### PROVIDED MATERIAL
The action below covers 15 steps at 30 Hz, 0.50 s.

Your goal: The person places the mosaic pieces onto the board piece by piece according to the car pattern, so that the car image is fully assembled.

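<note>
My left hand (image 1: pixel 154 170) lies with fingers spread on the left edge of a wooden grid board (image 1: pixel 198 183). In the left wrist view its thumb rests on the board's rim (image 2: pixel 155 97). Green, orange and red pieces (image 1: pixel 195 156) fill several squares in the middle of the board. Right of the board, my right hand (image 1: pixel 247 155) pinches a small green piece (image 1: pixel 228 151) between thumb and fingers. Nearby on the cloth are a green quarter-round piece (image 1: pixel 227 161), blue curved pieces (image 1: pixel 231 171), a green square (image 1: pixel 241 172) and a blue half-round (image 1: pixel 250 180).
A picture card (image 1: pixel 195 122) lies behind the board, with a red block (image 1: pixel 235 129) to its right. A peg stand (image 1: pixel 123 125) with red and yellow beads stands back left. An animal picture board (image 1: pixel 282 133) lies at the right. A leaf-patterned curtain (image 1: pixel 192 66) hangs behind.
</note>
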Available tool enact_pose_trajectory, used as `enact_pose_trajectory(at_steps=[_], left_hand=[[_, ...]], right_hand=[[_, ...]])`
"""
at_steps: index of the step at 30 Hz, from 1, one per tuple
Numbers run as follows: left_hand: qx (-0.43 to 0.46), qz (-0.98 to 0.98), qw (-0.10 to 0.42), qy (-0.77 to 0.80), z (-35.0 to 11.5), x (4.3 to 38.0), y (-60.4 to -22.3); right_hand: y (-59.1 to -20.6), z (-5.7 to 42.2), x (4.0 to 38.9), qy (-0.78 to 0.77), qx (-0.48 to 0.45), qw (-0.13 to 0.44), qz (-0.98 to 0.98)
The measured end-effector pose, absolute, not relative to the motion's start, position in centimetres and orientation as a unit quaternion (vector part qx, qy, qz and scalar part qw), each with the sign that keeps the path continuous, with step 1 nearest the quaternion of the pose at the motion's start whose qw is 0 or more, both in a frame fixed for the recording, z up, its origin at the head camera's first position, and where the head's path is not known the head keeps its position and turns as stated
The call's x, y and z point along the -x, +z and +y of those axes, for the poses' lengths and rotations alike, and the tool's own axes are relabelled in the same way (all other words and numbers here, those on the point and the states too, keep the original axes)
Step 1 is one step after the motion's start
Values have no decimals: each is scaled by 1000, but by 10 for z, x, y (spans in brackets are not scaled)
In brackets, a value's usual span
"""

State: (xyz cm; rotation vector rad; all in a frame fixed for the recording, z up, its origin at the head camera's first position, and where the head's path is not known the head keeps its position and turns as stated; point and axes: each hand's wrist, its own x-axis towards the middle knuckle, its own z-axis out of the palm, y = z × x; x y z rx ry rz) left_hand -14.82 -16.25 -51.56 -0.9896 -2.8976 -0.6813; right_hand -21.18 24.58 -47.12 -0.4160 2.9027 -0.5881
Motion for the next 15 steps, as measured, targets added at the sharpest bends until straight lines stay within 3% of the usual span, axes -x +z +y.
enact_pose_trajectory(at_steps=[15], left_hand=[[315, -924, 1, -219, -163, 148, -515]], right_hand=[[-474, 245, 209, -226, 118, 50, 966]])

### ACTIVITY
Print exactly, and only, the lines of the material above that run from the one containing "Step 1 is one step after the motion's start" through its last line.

### EXPECTED ANSWER
Step 1 is one step after the motion's start
Values have no decimals: each is scaled by 1000, but by 10 for z, x, y (spans in brackets are not scaled)
In brackets, a value's usual span
"""

State: (xyz cm; rotation vector rad; all in a frame fixed for the recording, z up, its origin at the head camera's first position, and where the head's path is not known the head keeps its position and turns as stated; point and axes: each hand's wrist, its own x-axis towards the middle knuckle, its own z-axis out of the palm, y = z × x; x y z rx ry rz) left_hand -14.82 -16.25 -51.56 -0.9896 -2.8976 -0.6813; right_hand -21.18 24.58 -47.12 -0.4160 2.9027 -0.5881
Motion for the next 15 steps, as measured, targets added at the sharpest bends until straight lines stay within 3% of the usual span, axes -x +z +y.
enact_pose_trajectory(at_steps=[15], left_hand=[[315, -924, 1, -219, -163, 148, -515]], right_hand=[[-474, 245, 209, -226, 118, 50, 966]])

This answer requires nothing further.